Soon after we bought the house, we noticed that our neighbor’s retaining wall was easing its way into the south side of our lot. We hired my cousin and his crew to dry-lay a wall in front of the retaining wall and turn it into a garden. We did this even before we put a new roof on. I know that because I see our old shingles (and, I suppose, our old kitchen porch) in the second photo.

Then we ignored it for four years while we worked on other, more urgent things.

Earlier this spring, I told Don that my goal for this summer was to get rid of the ivy in the north beds. Meanwhile, he was interviewing our neighborhood Master Gardeners about lasagna mulching and the high quality of compost available from Fayetteville.We started by layering the compost and newspapers (or cardboard) in the front yard by the front walk last fall or winter.

Next thing I knew, we were removing ivy from the north beds and the south beds, laying rock borders, and cleaning up the wall garden. We (Don) sheet mulched the various beds with six pickup loads of compost, and I don’t know how much mulch. It was a challenge to keep up with him – I hadn’t thought that far ahead about what I wanted to plant in all these new beds.

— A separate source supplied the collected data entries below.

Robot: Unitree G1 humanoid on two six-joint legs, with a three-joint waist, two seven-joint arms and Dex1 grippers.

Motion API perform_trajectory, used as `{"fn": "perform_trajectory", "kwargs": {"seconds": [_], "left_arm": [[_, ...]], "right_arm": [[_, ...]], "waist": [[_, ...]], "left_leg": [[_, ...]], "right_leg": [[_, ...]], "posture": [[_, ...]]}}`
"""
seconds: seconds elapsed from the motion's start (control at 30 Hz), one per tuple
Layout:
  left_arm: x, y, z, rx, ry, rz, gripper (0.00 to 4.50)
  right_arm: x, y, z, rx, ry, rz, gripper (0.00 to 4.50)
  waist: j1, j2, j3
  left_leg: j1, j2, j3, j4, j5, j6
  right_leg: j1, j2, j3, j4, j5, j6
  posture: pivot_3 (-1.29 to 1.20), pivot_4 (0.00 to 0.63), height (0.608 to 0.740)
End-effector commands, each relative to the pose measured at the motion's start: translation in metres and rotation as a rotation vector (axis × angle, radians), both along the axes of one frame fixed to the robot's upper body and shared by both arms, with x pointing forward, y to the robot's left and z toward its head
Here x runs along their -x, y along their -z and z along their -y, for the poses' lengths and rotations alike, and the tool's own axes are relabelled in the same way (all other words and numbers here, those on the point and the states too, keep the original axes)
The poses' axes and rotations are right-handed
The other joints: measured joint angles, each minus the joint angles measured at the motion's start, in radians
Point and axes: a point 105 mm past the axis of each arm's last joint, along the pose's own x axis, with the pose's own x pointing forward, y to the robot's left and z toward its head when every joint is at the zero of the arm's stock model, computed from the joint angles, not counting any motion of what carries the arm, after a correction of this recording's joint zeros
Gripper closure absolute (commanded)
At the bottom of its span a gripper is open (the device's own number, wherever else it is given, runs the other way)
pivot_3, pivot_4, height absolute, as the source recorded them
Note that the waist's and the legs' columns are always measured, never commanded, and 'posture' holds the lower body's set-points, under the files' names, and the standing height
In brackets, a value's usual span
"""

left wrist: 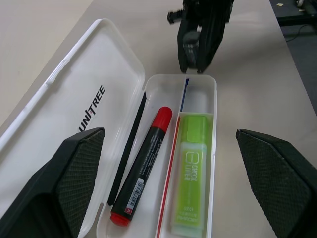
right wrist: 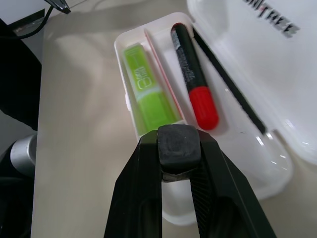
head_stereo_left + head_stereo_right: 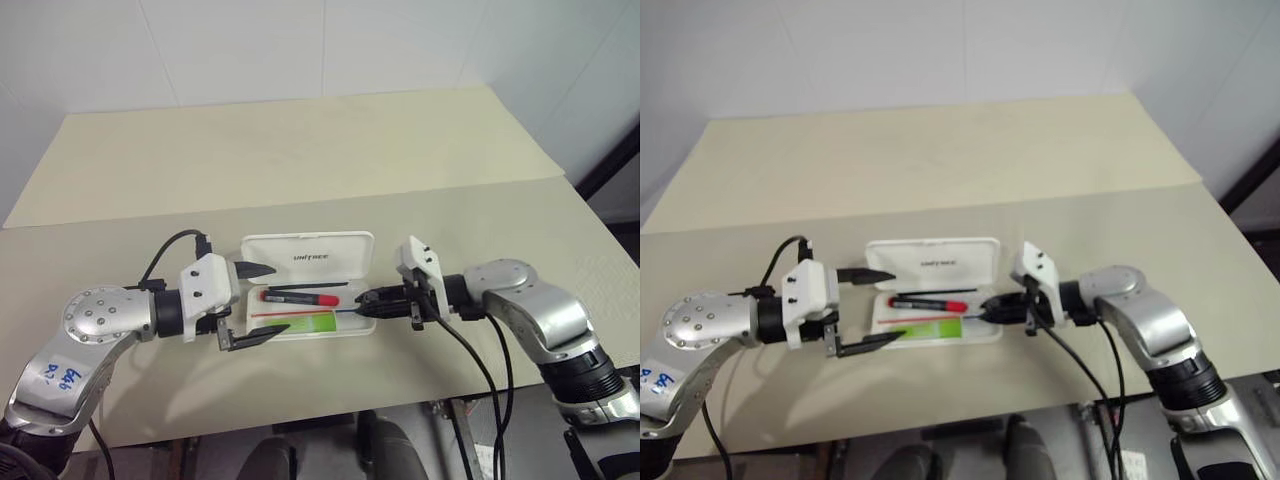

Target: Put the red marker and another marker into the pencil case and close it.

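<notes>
Low in the centre of the head view, on a smooth beige table (image 3: 300, 160): the pencil case (image 3: 345, 328), glossy white hard plastic with rounded corners, lid laid open. Inside the tray, side by side: the red marker (image 1: 141, 168), slim black barrel with rounded red cap, and another marker (image 1: 190, 173), blocky lime-green. Left of it, the left gripper (image 3: 255, 305), ribbed black fingers spread wide, empty. Right of it, the right gripper (image 3: 368, 300), pinched closed over the tray's end, holding nothing.
</notes>
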Motion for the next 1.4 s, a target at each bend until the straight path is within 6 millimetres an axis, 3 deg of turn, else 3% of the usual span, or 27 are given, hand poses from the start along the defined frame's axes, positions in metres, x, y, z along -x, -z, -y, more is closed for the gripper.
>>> {"fn": "perform_trajectory", "kwargs": {"seconds": [0.03,0.43,0.8,1.23,1.4], "left_arm": [[0.003,-0.007,0.002,0.005,0.006,0.035,0.00],[0.004,-0.008,0.001,0.012,-0.008,0.036,0.00],[0.003,-0.010,0.002,0.019,-0.010,0.042,0.00],[0.003,-0.010,0.002,0.023,-0.016,0.044,0.00],[0.002,-0.010,0.001,0.021,-0.018,0.046,0.00]], "right_arm": [[0.000,-0.005,-0.003,-0.007,-0.014,0.018,4.07],[0.005,0.012,0.000,0.064,-0.055,-0.012,4.07],[0.004,0.015,0.000,0.073,-0.061,0.013,0.12],[-0.005,0.002,-0.003,-0.009,-0.011,0.022,0.05],[-0.007,-0.008,0.007,0.013,0.011,0.043,0.05]], "waist": [[0.001,0.000,0.000],[0.000,0.000,0.000],[0.000,0.000,0.000],[0.000,0.000,0.000],[0.001,0.000,0.000]], "left_leg": [[0.000,0.000,0.000,0.000,0.000,0.000],[0.000,0.000,0.000,0.000,0.000,0.000],[0.000,0.000,0.000,0.000,0.000,0.000],[0.000,0.000,0.000,0.000,0.000,0.000],[0.000,0.000,0.000,0.000,0.000,0.000]], "right_leg": [[0.000,0.000,0.000,0.000,0.000,0.000],[0.000,0.000,0.000,0.000,0.000,0.000],[0.000,0.000,0.000,0.000,0.000,0.000],[0.000,0.000,0.000,0.000,0.000,0.000],[0.000,0.000,0.000,0.000,0.000,0.000]], "posture": [[0.00,0.150,0.740],[0.00,0.150,0.740],[0.00,0.150,0.740],[0.00,0.150,0.740],[0.00,0.150,0.740]]}}
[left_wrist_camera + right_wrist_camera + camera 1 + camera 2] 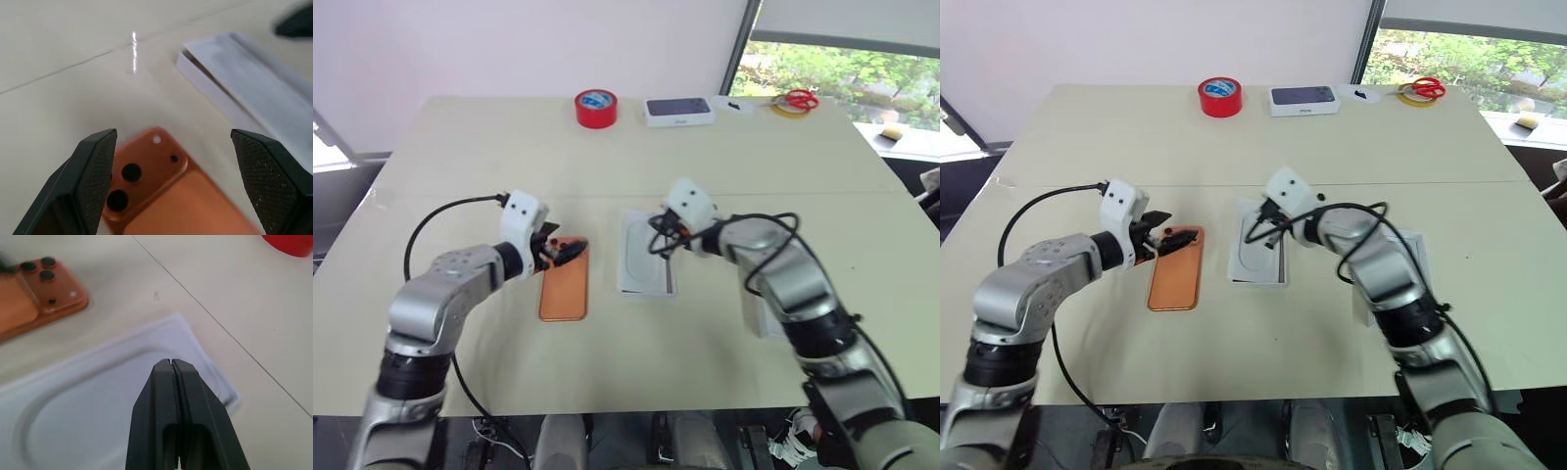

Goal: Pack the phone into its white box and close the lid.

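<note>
Phone [564,285] lies back-up on the bench [460,147], lens block at its far end. Left claw [173,171] spread wide, hovering at that lens end, gripping nothing. Right claw [175,374] pressed together over the far end of the white box [644,260], just right of the phone.

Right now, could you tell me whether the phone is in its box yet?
Out: the phone lies camera-side up on the table, beside the white box.

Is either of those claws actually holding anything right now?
No. The left claw is open over the orange phone's camera end. The right claw is shut above the white insert card, with nothing between its fingers.
</note>
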Tool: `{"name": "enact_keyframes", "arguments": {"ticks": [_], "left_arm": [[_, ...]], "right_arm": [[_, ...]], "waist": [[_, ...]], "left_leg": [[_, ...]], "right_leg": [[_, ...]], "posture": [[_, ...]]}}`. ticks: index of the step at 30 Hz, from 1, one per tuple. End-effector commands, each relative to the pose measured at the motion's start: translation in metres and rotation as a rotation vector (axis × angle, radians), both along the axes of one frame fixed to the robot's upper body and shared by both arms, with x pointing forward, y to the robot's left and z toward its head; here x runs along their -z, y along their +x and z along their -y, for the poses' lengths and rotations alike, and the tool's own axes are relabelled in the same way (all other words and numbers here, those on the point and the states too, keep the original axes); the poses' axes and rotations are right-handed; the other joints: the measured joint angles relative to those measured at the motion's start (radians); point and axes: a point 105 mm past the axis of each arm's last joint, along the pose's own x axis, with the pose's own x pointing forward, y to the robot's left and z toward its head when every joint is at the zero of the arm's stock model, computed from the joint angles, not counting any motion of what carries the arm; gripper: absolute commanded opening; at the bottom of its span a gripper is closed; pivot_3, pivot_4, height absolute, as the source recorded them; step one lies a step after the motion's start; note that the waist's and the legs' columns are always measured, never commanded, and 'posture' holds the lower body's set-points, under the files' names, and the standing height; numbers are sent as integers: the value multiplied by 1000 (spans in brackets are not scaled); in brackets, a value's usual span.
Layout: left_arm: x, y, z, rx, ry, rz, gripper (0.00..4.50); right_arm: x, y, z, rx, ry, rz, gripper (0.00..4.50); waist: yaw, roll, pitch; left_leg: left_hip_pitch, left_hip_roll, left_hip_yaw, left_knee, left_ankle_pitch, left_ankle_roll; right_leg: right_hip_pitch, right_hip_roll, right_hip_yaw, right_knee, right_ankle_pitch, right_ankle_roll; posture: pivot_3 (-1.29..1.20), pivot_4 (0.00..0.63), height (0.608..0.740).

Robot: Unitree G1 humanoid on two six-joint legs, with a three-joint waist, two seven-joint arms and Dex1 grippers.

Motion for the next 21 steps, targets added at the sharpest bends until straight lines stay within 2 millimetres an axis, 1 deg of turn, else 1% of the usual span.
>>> {"name": "enact_keyframes", "arguments": {"ticks": [1,6,11,16,21], "left_arm": [[-10,-8,-1,87,18,89,3931],[-9,-13,-14,82,11,89,3931],[-7,-17,-15,74,5,89,3931],[-5,-18,-12,77,-2,88,3931],[-4,-17,-10,81,-10,86,3931]], "right_arm": [[4,11,-7,49,-40,22,44],[17,21,-9,93,-84,3,44],[26,22,0,101,-179,-2,44],[24,19,8,83,-244,22,44],[21,12,7,48,-263,34,44]], "waist": [[1,0,0],[2,0,0],[-5,0,0],[-4,0,0],[-5,0,0]], "left_leg": [[0,0,0,0,0,0],[-2,0,0,0,0,0],[-1,0,0,0,0,1],[-1,0,0,0,0,1],[-1,0,0,0,0,1]], "right_leg": [[0,0,0,0,0,0],[-1,0,0,0,0,0],[-2,0,0,0,0,0],[-2,0,0,1,0,0],[-2,0,0,1,0,0]], "posture": [[0,150,730],[0,150,730],[0,150,730],[0,150,730],[0,150,730]]}}
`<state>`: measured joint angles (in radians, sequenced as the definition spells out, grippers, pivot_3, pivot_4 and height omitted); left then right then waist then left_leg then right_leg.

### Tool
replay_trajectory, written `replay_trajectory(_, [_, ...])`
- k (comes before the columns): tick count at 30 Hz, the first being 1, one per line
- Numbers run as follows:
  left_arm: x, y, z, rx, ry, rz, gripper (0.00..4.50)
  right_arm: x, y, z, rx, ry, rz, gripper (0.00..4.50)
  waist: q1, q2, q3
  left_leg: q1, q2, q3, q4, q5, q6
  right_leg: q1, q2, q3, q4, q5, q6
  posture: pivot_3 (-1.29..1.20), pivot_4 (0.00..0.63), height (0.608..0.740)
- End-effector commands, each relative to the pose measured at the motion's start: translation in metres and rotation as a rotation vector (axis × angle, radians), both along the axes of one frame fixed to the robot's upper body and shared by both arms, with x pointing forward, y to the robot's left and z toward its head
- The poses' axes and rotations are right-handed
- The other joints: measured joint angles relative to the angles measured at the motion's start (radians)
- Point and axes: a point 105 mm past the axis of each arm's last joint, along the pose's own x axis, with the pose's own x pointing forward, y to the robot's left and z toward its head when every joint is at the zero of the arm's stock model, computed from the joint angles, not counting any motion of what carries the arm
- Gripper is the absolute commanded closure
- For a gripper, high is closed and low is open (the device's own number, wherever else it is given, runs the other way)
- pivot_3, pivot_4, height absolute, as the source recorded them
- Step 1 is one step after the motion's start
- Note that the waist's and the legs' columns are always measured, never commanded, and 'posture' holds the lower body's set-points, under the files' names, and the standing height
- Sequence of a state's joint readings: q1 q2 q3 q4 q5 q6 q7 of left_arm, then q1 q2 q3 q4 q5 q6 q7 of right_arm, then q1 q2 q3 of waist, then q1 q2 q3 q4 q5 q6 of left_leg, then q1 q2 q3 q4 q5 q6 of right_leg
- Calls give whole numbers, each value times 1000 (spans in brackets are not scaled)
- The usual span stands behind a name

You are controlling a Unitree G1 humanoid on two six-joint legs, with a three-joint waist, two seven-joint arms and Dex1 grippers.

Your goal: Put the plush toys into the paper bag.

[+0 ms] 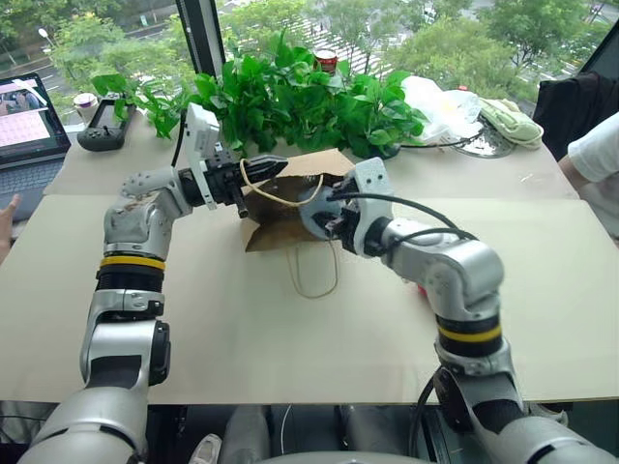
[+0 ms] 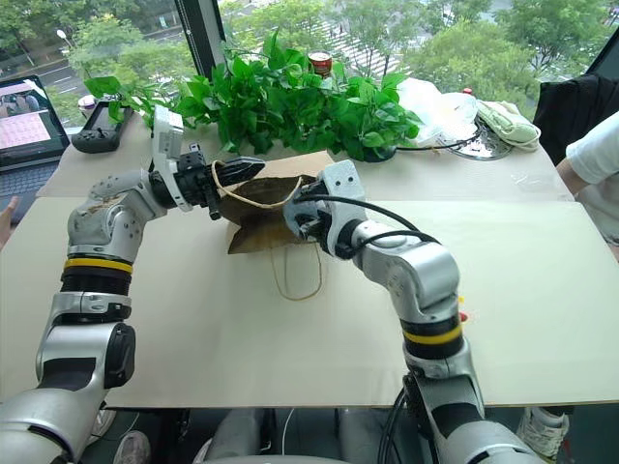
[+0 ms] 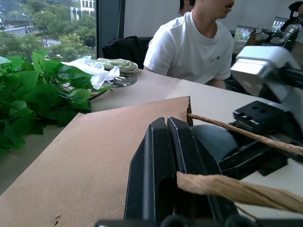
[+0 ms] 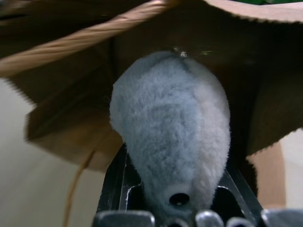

Ta-da! This is only about half the rock wall garden, but it’s what photographed well. The plan, so far as there is one, is to have yellows and oranges in this garden. E.g., yarrow and shasta daisies in the first frame. Also poinsettias I felt sorry for. Three yellow brugmansia and pink swamp milkweed from our same master gardeners are in there somewhere. Jerusalem artichokes and regular artichokes in the third frame, behind some fleabane.

Further west, I have sweet potatoes and columbine and creeping phlox. And in the shady part past our rock patio, I planted 3 dozen ramps, 3 ostrich ferns, and one wild ginger. (I did plant some horseradish, but it seems not to have done a thing.) The ramps sprouted up, and have now receded, as I gather is their wont. I also have volunteer ferns and succulents in the rock wall crevices. Some perilla has shown up, too. I’m leaving it for now while I see how I like it.

However, the neighbors have ivy and Virginia creeper as groundcover, which keep creeping over their retaining wall and into my garden. And wild grape, too. I’ve gone into their yard (with permission) and pulled it further from our boundary, but it’s going to be an ongoing challenge. As cool as I thought this statue and ivy was when we bought the place … I really don’t want to garden with just ivy. I want some diversity.